Zudem stellt das Gericht klar, dass Insolvenzrecht und Gewerberecht strikt zu trennen sind. Selbst wenn das Insolvenzverfahren darauf abzielt, dem Schuldner eine wirtschaftliche Perspektive zu eröffnen, hebt das nicht automatisch die rechtlichen Hürden für eine Gewerbewiedergestattung nach § 35 Abs. 6 GewO auf. Behörden dürfen weiterhin kritisch prüfen – und Gewerbeuntersagungen aufrechterhalten, solange keine substanziellen Verbesserungen ersichtlich sind.
1. Persönliche Integrität glaubhaft machen
Neben wirtschaftlicher Stabilität zählt auch das persönliche Verhalten. Wer Wiedergestattung beantragt, sollte aktiv zeigen, dass er sein Verhalten reflektiert hat – etwa durch saubere Führungszeugnisse, Schuldenregulierung und einwandfreies Auftreten gegenüber Behörden. Eine positive Gesamtprognose setzt nicht nur Zahlen, sondern auch Vertrauen voraus.
2. Steuerschulden nicht verharmlosen
Auch bei laufender Insolvenz bleiben hohe Steuerschulden ein starkes Indiz für Unzuverlässigkeit. Entscheidend ist nicht die Aussicht auf Restschuldbefreiung, sondern ob konkret erkennbar ist, dass sich die Situation nachhaltig bessert.

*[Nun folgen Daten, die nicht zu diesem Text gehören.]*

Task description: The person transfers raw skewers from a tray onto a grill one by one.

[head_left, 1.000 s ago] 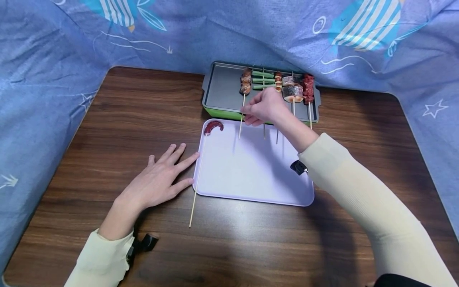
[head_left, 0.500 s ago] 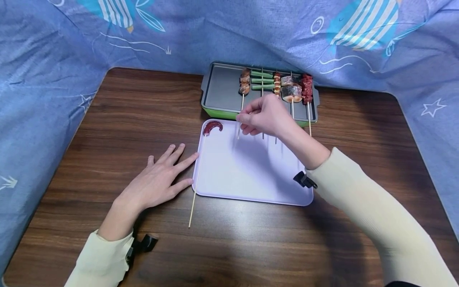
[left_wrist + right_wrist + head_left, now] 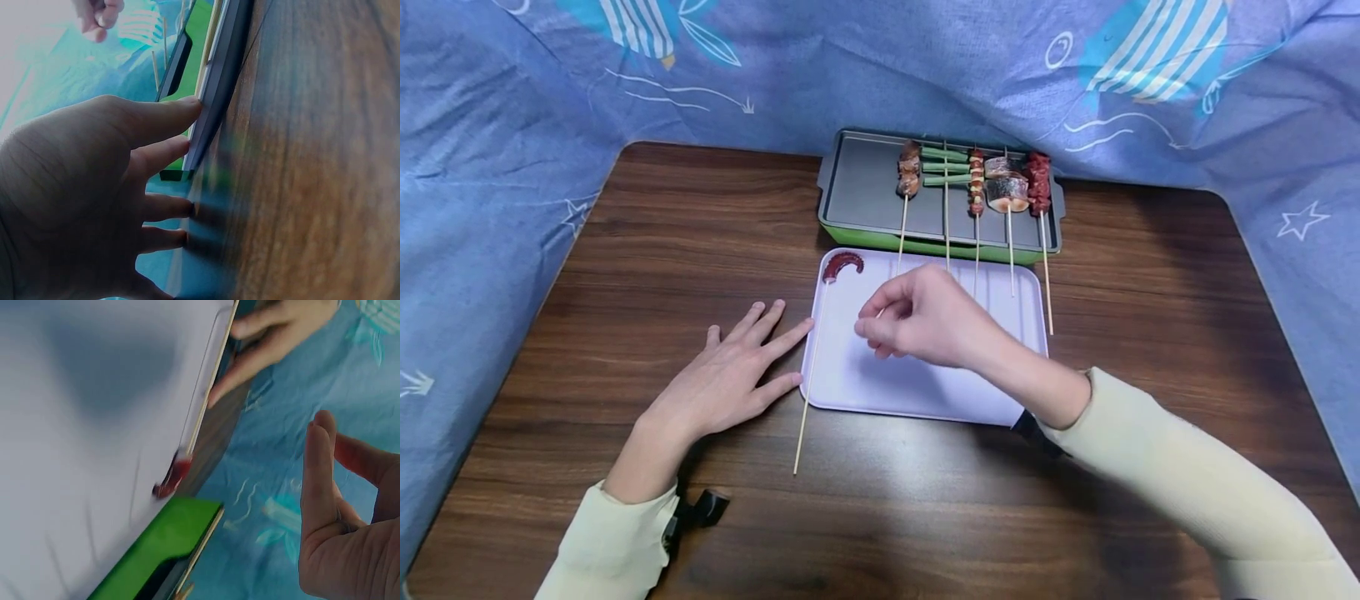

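My left hand (image 3: 726, 375) lies with spread fingers on the table, its fingertips at the left edge of the lilac tray (image 3: 850, 379). In the left wrist view, the thumb of the left hand (image 3: 69, 162) meets the tray's side. Above the tray is my right hand (image 3: 928, 321), its fingers loosely bent and nothing showing between them. A skewer with a dark red, curled tentacle-like piece (image 3: 842, 264) rests along the tray's left side, its stick reaching past the front edge. The right wrist view shows this red piece (image 3: 172, 475) away from the right hand (image 3: 344, 519).
Behind the tray stands a green grill with a dark plate (image 3: 865, 179). On it lie skewers of browned meat (image 3: 908, 171), green vegetable pieces (image 3: 945, 168), small red and yellow pieces (image 3: 976, 179), fish (image 3: 1009, 192) and red meat (image 3: 1038, 183). A blue patterned cloth (image 3: 880, 75) hangs behind.
My right hand has let go of the browned-meat skewer's stick and moved toward me and left, over the tray. That skewer stays on the grill. My left hand has not moved.
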### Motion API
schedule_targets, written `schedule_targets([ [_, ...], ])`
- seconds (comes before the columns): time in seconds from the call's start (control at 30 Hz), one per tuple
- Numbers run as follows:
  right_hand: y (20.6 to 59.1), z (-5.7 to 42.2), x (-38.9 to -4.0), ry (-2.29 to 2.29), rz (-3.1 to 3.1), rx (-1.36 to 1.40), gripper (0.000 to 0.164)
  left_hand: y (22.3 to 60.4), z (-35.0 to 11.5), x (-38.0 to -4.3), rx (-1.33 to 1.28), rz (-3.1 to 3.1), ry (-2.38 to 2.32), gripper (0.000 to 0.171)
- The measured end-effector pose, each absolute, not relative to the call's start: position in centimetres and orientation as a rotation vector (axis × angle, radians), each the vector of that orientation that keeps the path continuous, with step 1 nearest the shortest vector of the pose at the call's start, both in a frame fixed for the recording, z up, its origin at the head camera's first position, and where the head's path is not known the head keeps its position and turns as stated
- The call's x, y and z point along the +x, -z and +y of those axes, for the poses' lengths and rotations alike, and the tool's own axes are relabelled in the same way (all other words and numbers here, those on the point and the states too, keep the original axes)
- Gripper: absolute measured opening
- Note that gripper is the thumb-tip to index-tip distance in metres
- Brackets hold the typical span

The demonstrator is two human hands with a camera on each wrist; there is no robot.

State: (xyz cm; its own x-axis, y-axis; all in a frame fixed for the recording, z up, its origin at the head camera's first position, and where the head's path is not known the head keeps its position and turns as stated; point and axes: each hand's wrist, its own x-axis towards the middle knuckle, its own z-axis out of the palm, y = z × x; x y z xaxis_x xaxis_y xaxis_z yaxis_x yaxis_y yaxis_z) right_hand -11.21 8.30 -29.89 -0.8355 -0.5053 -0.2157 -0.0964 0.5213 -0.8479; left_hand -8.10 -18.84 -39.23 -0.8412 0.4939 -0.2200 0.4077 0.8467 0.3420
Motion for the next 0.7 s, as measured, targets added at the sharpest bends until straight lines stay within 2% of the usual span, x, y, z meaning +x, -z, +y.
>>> schedule_targets([
  [0.33, 33.7, 5.4, -7.6, 1.202, 2.307, -0.575, 0.005, 39.2, -18.9, -8.0, 0.698, 2.739, -0.416, 0.066],
  [0.7, 36.6, 3.7, -8.1, 1.019, 2.499, -0.572, 0.009, 39.3, -18.8, -7.9, 0.698, 2.751, -0.421, 0.066],
])
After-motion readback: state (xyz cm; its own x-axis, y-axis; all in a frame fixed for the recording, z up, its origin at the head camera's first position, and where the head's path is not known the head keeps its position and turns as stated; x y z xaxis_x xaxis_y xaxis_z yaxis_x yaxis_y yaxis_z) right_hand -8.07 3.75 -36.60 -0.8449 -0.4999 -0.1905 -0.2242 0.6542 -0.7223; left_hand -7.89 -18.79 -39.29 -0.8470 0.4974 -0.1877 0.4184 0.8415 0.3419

3. Gewerberecht und Insolvenzrecht nicht vermischen
Wer im Insolvenzverfahren steckt, sollte nicht davon ausgehen, dass das allein genügt. Die Anforderungen des § 35 GewO gelten unabhängig – und Behörden dürfen gewerbliche Tätigkeiten weiterhin versagen, wenn das Risiko für den Markt zu hoch bleibt.